All of their sources are listed on the walls in their stores in order to publicize their supply chain for consumers. In addition to their transparent supply chain, all of their stores have open kitchens so that customers can watch them prepare the fresh food. They buy whole vegetables, whole fruits, and whole grains every day, and they buy their food seasonally. Overall, Sweetgreen supports food sustainability by buying fresh, local, and seasonal ingredients from like-minded farmers who they trust.
In addition to their focus on food sustainability, Sweetgreen practices sustainable waste management. When new stores are built, they work to preserve the natural exterior of the building, and they use furniture made from recycled materials.
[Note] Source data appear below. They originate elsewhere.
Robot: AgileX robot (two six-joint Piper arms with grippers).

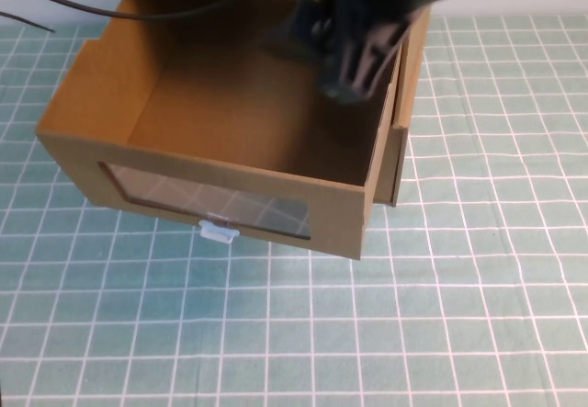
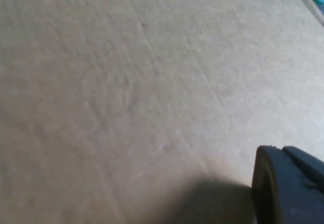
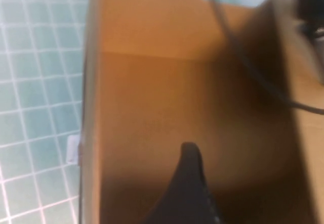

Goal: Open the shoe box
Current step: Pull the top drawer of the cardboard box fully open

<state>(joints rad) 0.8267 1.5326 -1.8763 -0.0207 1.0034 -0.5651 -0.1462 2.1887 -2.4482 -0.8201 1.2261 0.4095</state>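
Shoebox [image 1: 92, 104] open; R gripper [image 1: 354, 72] above, jaws apart; L gripper [image 2: 286, 183] against it, state unclear.

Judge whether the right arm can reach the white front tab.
Probably yes, over the front wall: right gripper hangs above the drawer's right rear, nothing near the white tab; left gripper close against cardboard.

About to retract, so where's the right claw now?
In the high view the right claw hangs over the open drawer of the shoe box, near its far right corner. The left claw faces bare cardboard up close.
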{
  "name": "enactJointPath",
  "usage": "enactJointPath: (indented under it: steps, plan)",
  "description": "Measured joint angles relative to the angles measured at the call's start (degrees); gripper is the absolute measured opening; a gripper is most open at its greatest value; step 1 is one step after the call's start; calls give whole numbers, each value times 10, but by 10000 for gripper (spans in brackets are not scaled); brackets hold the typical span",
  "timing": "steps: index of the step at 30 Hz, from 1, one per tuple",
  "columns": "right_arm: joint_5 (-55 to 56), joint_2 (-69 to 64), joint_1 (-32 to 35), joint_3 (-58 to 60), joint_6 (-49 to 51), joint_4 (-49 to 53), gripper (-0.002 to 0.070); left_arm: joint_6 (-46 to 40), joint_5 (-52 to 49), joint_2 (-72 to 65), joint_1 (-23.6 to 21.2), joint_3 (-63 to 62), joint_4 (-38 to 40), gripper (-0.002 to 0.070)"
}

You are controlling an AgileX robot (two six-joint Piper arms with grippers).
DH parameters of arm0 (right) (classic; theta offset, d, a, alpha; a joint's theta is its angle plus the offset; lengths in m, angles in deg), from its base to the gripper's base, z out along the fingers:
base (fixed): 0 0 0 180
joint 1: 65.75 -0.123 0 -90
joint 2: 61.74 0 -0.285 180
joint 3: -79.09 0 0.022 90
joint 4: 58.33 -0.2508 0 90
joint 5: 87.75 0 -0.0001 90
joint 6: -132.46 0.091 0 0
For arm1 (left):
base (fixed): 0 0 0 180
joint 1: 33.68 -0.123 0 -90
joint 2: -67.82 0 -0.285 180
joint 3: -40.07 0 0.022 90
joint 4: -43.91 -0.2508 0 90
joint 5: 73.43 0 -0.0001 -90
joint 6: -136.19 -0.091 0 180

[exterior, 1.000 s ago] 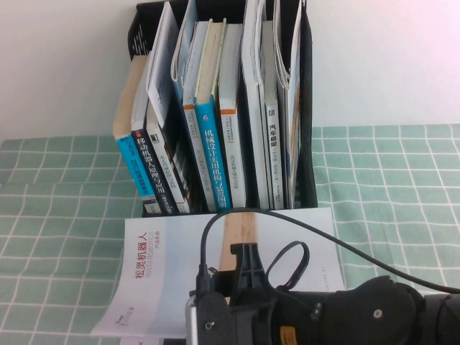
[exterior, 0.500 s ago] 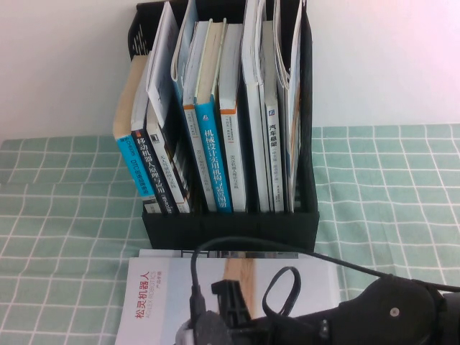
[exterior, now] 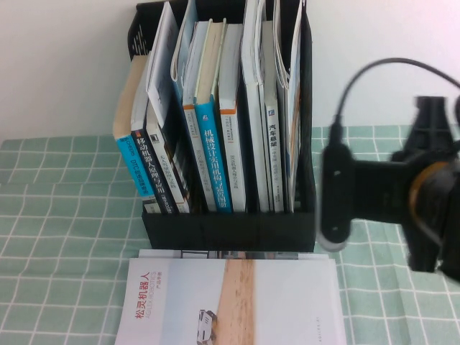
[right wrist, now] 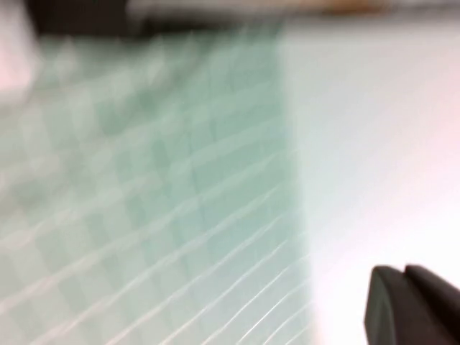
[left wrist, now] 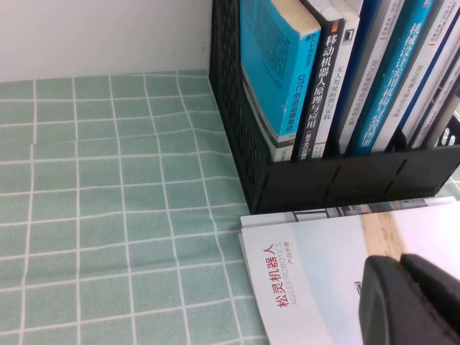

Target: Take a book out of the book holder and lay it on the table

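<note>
The table (exterior: 57, 215) bears the book holder (exterior: 230, 228) and, flat before it, the book (exterior: 230, 302).

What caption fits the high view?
Book lies flat on the table before the book holder; right gripper shut, empty.

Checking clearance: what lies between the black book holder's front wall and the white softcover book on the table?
High view: only a narrow strip of bare green grid cloth between black plastic holder and white book.

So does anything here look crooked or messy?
A little: in the book holder the leftmost books lean sideways. The book lies flat on the table. The right gripper is shut and empty, off to the right.
</note>
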Motion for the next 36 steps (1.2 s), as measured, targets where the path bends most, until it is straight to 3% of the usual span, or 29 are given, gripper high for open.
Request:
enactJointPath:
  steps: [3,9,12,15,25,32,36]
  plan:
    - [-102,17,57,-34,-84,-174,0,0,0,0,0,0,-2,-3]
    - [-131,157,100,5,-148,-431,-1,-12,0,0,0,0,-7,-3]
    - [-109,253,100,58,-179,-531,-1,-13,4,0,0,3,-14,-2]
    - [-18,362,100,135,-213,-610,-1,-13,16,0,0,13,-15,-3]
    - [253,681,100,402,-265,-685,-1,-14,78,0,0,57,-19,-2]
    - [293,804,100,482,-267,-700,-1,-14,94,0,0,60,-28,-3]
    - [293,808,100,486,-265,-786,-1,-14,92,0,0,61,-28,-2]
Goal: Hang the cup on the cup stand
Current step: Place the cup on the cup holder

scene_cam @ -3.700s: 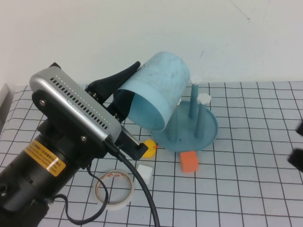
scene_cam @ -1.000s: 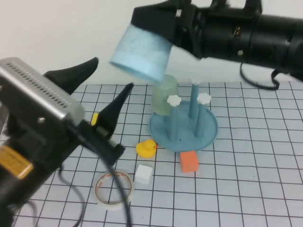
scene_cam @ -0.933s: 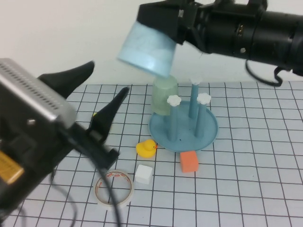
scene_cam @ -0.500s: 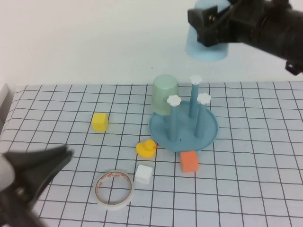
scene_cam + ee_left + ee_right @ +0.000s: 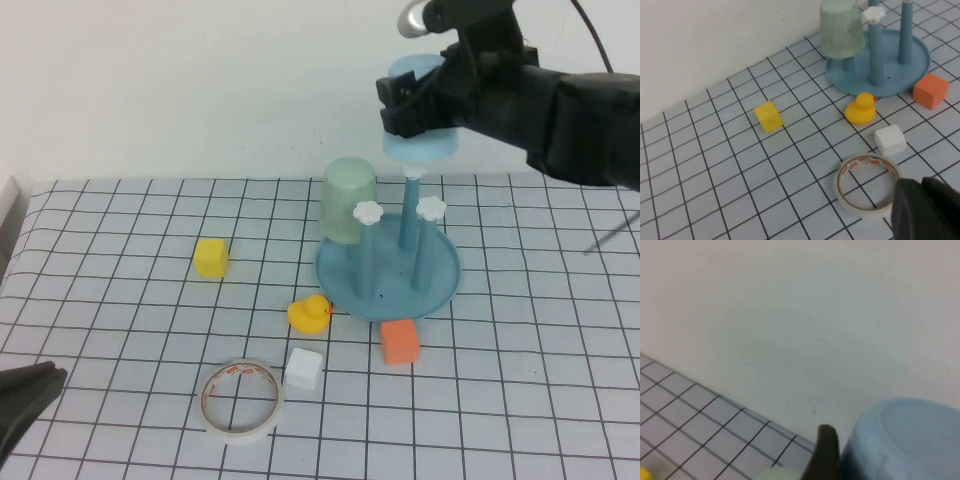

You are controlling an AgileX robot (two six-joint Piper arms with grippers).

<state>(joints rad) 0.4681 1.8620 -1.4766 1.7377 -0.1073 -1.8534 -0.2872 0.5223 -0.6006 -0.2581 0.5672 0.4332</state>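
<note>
Right hand (image 5: pixel 425 105) grasps the cup (image 5: pixel 420 138) inverted, mouth down, right above the rear peg of the cup stand (image 5: pixel 440 285), probably lined up so the peg goes inside when lowered. Left hand (image 5: pixel 25 395) is clenched empty, parked low at the near-left edge of the tabletop (image 5: pixel 120 300), likely to stay clear. Count: one blue cup, one green cup (image 5: pixel 348 200) already on a peg, three white-capped pegs visible, one duck (image 5: pixel 310 314), one tape roll (image 5: pixel 240 399), three cubes: yellow (image 5: pixel 210 257), white (image 5: pixel 303 368), orange (image 5: pixel 399 342).

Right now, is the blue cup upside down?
Yes. The blue cup hangs mouth-down in the right gripper, just above a peg of the stand.
</note>
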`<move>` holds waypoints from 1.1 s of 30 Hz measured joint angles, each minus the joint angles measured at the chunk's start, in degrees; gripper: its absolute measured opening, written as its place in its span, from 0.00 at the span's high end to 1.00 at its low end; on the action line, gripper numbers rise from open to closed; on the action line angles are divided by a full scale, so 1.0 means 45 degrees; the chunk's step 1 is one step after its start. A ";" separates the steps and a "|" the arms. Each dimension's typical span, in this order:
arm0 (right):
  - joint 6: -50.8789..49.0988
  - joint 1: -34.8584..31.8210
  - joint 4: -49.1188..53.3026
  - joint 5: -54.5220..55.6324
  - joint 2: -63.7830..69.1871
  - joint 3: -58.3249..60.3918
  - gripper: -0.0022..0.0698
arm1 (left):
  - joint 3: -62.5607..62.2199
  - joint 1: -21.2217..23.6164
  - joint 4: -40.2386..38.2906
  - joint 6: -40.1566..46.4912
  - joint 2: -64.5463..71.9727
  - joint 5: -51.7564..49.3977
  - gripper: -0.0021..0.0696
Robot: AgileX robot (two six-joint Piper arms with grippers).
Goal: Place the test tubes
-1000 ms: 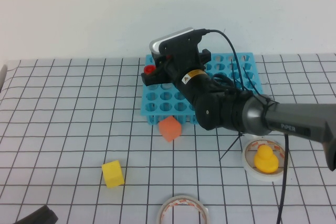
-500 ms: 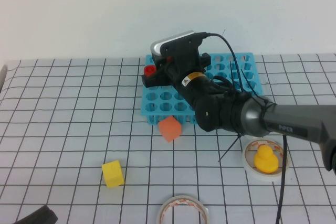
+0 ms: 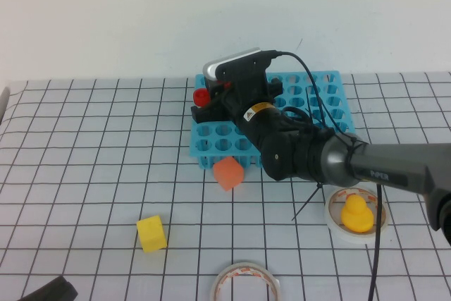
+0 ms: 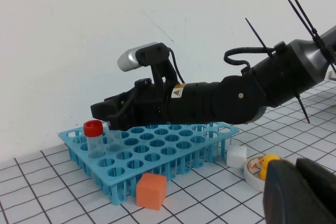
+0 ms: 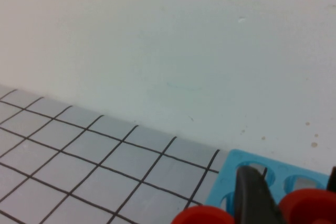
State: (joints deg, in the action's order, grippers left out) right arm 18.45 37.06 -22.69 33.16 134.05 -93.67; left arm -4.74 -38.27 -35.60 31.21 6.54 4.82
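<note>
A blue test tube rack (image 3: 303, 114) stands at the back of the gridded mat. One red-capped test tube (image 3: 201, 96) stands upright in its far left corner hole. My right gripper (image 3: 210, 108) hangs over that corner, shut on a second test tube. In the right wrist view its red cap (image 5: 310, 207) sits between the fingers. In the left wrist view its clear body (image 4: 113, 139) reaches down into the hole beside the standing tube (image 4: 93, 136). My left gripper (image 4: 295, 169) is shut and empty, low at the near left, far from the rack.
An orange cube (image 3: 227, 173) lies against the rack's front edge, and a yellow cube (image 3: 151, 234) lies nearer. A tape roll (image 3: 337, 225) holding a yellow duck (image 3: 356, 213) sits to the right. Another tape roll (image 3: 246, 278) lies at the near edge, and a white cube (image 4: 236, 156) is beside the rack.
The right gripper with its tube has sunk slightly over the rack's far left corner. Nothing else has moved.
</note>
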 joint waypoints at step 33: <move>-0.1845 0.0816 0.1780 -0.2667 -0.8349 0.5344 0.96 | 0.0000 0.0000 0.0000 0.0021 0.0000 0.0000 0.97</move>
State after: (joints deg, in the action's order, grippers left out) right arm 10.15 40.74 -14.68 21.16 96.48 -69.62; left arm -4.74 -38.27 -35.60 31.30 6.54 4.82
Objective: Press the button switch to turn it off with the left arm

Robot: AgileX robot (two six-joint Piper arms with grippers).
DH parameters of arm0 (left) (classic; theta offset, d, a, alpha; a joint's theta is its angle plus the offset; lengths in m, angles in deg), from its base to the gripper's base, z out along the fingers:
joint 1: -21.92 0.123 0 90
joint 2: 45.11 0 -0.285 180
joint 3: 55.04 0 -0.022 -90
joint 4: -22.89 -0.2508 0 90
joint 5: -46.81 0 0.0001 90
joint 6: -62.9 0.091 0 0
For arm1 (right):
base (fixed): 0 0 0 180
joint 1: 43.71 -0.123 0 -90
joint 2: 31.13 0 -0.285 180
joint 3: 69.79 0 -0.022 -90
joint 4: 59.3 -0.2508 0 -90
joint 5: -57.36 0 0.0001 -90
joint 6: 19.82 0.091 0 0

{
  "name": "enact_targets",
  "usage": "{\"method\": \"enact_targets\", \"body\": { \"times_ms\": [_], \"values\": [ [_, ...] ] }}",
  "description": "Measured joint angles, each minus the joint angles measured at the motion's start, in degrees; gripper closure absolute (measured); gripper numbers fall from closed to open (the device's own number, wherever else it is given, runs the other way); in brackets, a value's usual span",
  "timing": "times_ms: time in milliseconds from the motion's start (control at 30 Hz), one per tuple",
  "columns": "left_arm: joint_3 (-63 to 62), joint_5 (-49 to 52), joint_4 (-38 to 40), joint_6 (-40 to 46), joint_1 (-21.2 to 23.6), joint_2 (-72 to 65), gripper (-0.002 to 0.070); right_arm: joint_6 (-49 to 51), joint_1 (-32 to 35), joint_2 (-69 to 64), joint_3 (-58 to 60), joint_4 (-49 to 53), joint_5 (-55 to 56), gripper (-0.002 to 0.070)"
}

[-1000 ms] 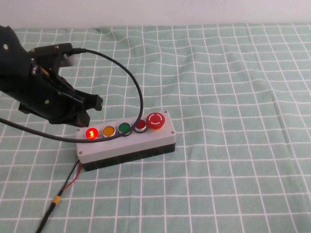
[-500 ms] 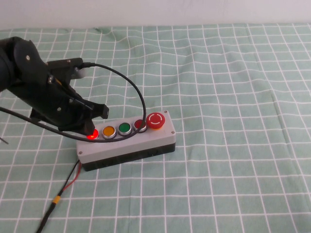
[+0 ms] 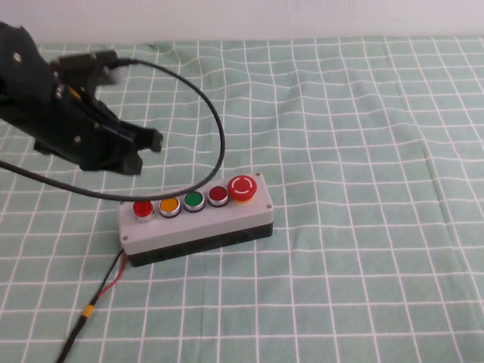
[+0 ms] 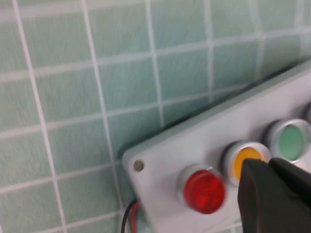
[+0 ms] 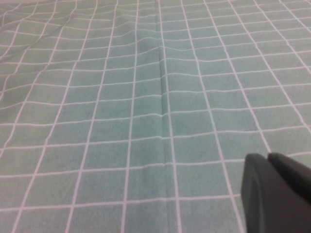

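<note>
Button switch (image 3: 142,209), unlit, sits just below the closed left tool (image 3: 144,151); right tool (image 5: 274,194) closed over cloth.

signs: white curved arrows on the big red mushroom button (image 3: 242,188), right end of the grey box (image 3: 198,227) near worktop centre | text: none readable on the other buttons | numbers: none legible on the end red button (image 3: 142,209) | brands: none
</note>
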Motion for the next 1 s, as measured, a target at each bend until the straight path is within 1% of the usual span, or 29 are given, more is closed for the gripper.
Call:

All of their utensils and bowls are biodegradable, and they label their separate bins for recycling and compostable trash so that customers know exactly where each of their trash items belong. Sweetgreen strives to make every aspect of their stores sustainable, from their food sourcing to their waste management to their furniture. On their website, they assert that “society can’t afford not to think and eat sustainably, and Sweetgreen takes steps to positively impact the food system.” This supports the definition of sustainability regarding the “protection of natural systems and biodiversity through the use of resources in a way that maximizes renewal, encourages reuse, and minimizes waste.” Additionally, Sweetgreen’s menu offers healthy food options made with fresh, nutritional ingredients, thereby reflecting the definition of sustainability concerning the “elevation of human well-being standards which include…improved health and nutrition.”
In addition to their overall dedication to sustainability, Sweetgreen specifically addresses the issue of food waste. In 2015, they partnered with Chef Dan Barber, who created the “wastED” salad at Blue Hill restaurant and organized wastED dinner pop-ups in New York City. Inspired by wastED’s theme of food waste and reuse, Sweetgreen created a food scrap salad made up of food parts that are normally thrown away, such as cabbage cores, kale stems, and broccoli stalks.
By utilizing every part of each food item and promoting the consumption of typically-discarded food parts, Sweetgreen encouraged customers to reduce their food waste and to reevaluate traditional notions of consumable food. According to the definition of sustainability, Sweetgreen’s food scrap salad “encourages reuse” and “minimizes waste.” However, since food scraps are stigmatized and generally viewed as inedible and unappetizing, not many people would be expected to show any interest in purchasing the salad. Sweetgreen preemptively avoided this barrier by advertising the salad as “trendy” and hip, and they offered it as a limited-time menu item in order to encourage people to “buy it while they can.” Sweetgreen also sold the salad as one of their cheapest options, and they included other “traditional” food items in the salad along with a delicious pesto vinaigrette.
In addition to their overall promotion of sustainability, Sweetgreen specifically addressed the issue of food waste by making and selling food scrap salads. They helped to reduce food waste not only by using food parts that are typically thrown away, but also by raising awareness of food waste, encouraging sustainable behaviors and eating habits, and challenging conceptions of “legitimate” food.
Niesenbaum, Richard A. 2017. Sustainable Solutions: Problem Solving for Current and Future Generations. Unpublished book, Oxford University Press.